Lift out each line of the data that holds "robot".

(Records from a data collection)
<<<<

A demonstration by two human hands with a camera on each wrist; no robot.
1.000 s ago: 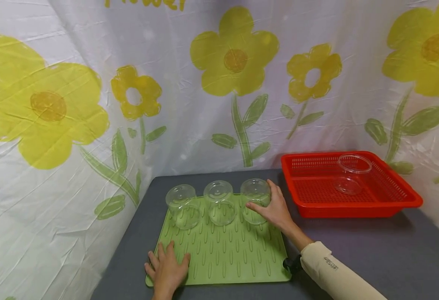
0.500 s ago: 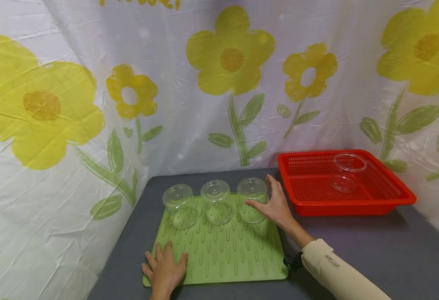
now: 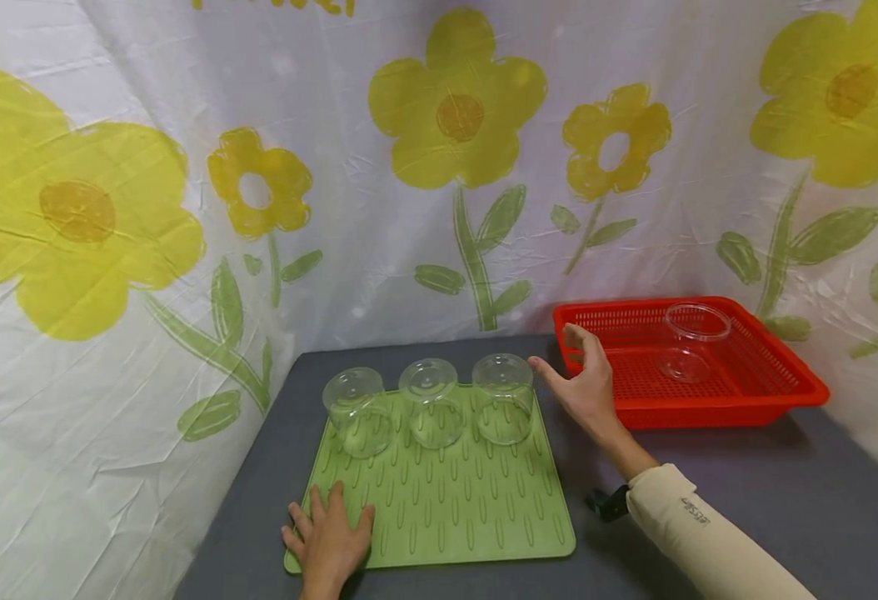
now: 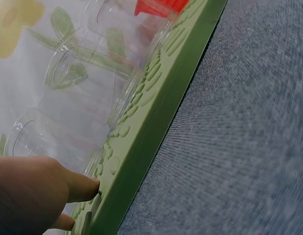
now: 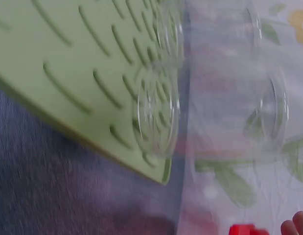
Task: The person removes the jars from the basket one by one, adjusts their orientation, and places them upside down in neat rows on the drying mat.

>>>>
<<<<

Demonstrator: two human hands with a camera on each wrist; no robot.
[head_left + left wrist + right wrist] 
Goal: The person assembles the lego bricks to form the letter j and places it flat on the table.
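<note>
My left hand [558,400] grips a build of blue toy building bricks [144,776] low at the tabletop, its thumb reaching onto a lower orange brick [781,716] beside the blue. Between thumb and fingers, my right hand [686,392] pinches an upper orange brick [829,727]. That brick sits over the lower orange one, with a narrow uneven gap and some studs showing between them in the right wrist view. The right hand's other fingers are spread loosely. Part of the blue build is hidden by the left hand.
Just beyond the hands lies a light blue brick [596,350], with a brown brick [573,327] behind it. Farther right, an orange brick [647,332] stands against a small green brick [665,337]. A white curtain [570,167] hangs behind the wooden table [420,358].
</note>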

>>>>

> [EXERCISE SOLUTION]
A demonstration by two human hands with a camera on each wrist; no robot.
Demonstrator: two human hands with a camera on each wrist; no robot.

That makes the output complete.